Jesus was ready for her.

“Beth, I visited you when you were six years old. Your grandmother had died, and you were lying on your bed, crying your eyes out. Do you remember how warm your room became? Do you remember feeling safe and secure, then drifting off to sleep?”

A frightened look came over her face and she whispered, “How could you possibly know that?”

“I was there. I was there because I love you,” answered Jesus.

Beth stared at Bob even more intently. What threw her was his voice had changed into a deep, rich, baritone voice. Something was happening. She didn’t know what, but it was.

Shaking it off, she answered, “You could tell me anything expecting me to believe. So far, you’ve said nothing to make me believe,” she said while closing the door.

“What must I do to prove who I am?”

She stopped and turned back to Bob.

“Tell me about when my grandmother died. If you can, then I will believe.”

“Beth, you remind me of one of my disciples. Thomas had to be shown my scars. Then he believed that I had risen from the dead and that I was Jesus.”

“Tell me and I will believe.”

“Beth, don’t you realize I am using Bob to talk to you? My voice is different from his. Don’t you find it strange?”

“Yes, but it could be a trick,” she answered. “Tell me about my grandmother.”

“You were lying on your bed and you were crying. Your grandmother, Kathleen Siles passed away after a long bout with breast cancer. You were wearing pink My Little Pony pajamas. Your bedspread had the same decor. Your bedroom walls were pink and you had your Raggedy Ann doll by your side.”

“How could you know that?” she whispered.

“I was there. You also said a prayer for your grandmother. You said, “God, please take care of my grandmother Katy.”

“You’re real? No one could know that but you!”

“Do you believe now?”

“Yes,” she cried with a trembling voice.

Bob shook his head, opened his eyes, and stared at a very emotional Beth. He knew that something had happened. He wasn’t sure what it was. One moment he was himself and the next something had taken control of his mouth.

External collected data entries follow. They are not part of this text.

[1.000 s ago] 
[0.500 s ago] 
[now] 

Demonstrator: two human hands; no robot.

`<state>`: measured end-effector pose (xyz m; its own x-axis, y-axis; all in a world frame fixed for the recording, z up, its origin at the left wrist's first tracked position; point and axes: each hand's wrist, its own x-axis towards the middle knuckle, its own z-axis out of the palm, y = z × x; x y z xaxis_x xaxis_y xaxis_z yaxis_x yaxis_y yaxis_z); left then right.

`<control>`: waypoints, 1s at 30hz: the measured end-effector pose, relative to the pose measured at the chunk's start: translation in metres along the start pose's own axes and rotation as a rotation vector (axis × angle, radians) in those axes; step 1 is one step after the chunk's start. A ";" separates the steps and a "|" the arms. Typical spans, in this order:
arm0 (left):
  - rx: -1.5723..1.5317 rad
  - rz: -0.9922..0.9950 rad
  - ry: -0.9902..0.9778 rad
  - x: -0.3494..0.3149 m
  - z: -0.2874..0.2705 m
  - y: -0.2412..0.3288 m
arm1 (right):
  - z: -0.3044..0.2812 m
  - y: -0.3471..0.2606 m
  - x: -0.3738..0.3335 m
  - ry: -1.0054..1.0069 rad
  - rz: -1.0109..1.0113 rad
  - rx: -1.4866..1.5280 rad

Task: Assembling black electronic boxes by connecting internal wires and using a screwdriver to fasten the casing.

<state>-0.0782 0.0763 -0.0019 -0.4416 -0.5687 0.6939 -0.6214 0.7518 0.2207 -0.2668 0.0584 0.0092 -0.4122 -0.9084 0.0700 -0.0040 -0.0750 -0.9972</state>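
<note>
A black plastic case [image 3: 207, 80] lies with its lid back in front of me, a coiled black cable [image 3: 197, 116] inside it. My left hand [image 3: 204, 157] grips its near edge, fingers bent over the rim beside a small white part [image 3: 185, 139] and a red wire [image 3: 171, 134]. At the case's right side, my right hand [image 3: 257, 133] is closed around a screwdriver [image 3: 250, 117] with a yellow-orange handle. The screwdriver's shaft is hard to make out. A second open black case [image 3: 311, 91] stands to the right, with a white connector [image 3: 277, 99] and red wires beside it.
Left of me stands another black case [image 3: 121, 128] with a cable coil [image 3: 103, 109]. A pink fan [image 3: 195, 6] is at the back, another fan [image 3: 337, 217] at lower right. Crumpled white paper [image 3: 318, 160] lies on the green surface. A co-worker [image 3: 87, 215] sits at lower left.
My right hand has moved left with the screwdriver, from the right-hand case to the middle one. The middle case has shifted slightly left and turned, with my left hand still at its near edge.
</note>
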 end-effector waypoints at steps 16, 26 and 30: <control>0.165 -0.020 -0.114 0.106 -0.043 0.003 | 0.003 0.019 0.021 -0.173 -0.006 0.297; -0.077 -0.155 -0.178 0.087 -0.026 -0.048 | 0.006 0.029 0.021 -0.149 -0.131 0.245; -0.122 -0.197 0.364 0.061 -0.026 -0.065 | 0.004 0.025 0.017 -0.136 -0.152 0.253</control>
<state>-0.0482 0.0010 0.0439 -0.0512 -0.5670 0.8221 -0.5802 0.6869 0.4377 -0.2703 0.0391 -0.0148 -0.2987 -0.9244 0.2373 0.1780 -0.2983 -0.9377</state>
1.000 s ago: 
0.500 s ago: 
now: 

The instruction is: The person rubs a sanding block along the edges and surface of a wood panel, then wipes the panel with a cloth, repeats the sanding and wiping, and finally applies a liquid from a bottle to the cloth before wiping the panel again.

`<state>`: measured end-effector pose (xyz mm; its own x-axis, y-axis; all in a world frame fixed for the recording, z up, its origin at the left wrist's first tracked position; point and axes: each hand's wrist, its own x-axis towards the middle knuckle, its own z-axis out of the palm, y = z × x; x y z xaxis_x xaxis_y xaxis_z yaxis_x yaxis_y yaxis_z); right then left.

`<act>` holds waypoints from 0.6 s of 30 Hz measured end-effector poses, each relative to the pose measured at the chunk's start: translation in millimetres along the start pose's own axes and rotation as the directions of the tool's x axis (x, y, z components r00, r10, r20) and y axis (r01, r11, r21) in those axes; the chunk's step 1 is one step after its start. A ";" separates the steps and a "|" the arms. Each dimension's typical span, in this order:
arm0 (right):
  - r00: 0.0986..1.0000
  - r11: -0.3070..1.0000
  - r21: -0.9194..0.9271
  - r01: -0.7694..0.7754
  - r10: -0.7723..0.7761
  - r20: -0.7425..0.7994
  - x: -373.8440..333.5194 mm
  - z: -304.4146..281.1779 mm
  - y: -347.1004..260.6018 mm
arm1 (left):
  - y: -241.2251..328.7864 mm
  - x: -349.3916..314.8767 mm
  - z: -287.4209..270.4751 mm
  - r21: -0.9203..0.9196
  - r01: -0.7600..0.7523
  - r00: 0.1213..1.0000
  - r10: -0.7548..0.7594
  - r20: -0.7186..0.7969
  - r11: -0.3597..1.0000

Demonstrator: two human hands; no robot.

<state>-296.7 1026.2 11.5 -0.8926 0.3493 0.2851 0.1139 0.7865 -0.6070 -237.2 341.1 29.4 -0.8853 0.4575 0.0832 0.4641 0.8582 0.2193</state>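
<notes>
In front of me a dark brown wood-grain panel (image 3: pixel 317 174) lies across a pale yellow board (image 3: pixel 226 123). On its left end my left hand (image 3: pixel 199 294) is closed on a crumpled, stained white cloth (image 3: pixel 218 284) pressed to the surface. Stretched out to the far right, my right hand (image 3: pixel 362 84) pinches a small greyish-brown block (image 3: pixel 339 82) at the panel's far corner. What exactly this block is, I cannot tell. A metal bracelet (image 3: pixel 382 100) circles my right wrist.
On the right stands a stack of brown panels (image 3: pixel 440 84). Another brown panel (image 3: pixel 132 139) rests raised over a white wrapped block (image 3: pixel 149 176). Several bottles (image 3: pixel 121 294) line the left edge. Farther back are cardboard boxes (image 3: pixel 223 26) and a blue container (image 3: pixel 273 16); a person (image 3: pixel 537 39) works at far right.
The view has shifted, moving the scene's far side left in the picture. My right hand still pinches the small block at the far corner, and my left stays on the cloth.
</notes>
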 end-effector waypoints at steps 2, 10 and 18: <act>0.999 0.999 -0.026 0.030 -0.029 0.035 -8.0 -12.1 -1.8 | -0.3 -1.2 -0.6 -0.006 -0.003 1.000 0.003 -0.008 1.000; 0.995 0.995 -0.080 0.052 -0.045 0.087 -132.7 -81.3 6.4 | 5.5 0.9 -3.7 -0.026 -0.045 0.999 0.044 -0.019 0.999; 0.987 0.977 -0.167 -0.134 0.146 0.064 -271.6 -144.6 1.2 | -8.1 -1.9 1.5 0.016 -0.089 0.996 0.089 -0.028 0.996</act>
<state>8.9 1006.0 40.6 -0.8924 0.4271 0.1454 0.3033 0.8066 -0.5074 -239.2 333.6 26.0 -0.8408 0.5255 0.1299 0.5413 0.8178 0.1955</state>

“I don’t know what just happened,” said Bob. “Can you tell me?”

She was too shaken up to talk.

“The invitation still goes. We’d love to see you in church tomorrow.”

“What time?” she whispered.

“Worship service starts at ten o’clock.”

“I’ll be there.”

As Bob got into his truck, he stopped and prayed, “Thank you, Father. I don’t know what happened. It must have been something good because she’s coming to church tomorrow."

Later that night, the pastor called him, “How did it go with Beth?”

“She’s coming to church tomorrow,” he answered.

“Praise the Lord. How did you do it?”

“I’m not sure. I turned it over to God. That’s all I know. I can’t remember a word I said after I introduced myself,” answered Bob. But for some reason, I feel like Balaam’s donkey.”

His pastor nodded and smiled, “You have a new nickname now. Shall I spread it around?”

Bob just glared at him, shook his head, and began laughing, “You better not!”

Beth came to church and found Jesus. He was waiting for her and she met Him personally.

She is no longer called “Beth, the Skeptic.” She now proudly goes by “Beth, the Believer.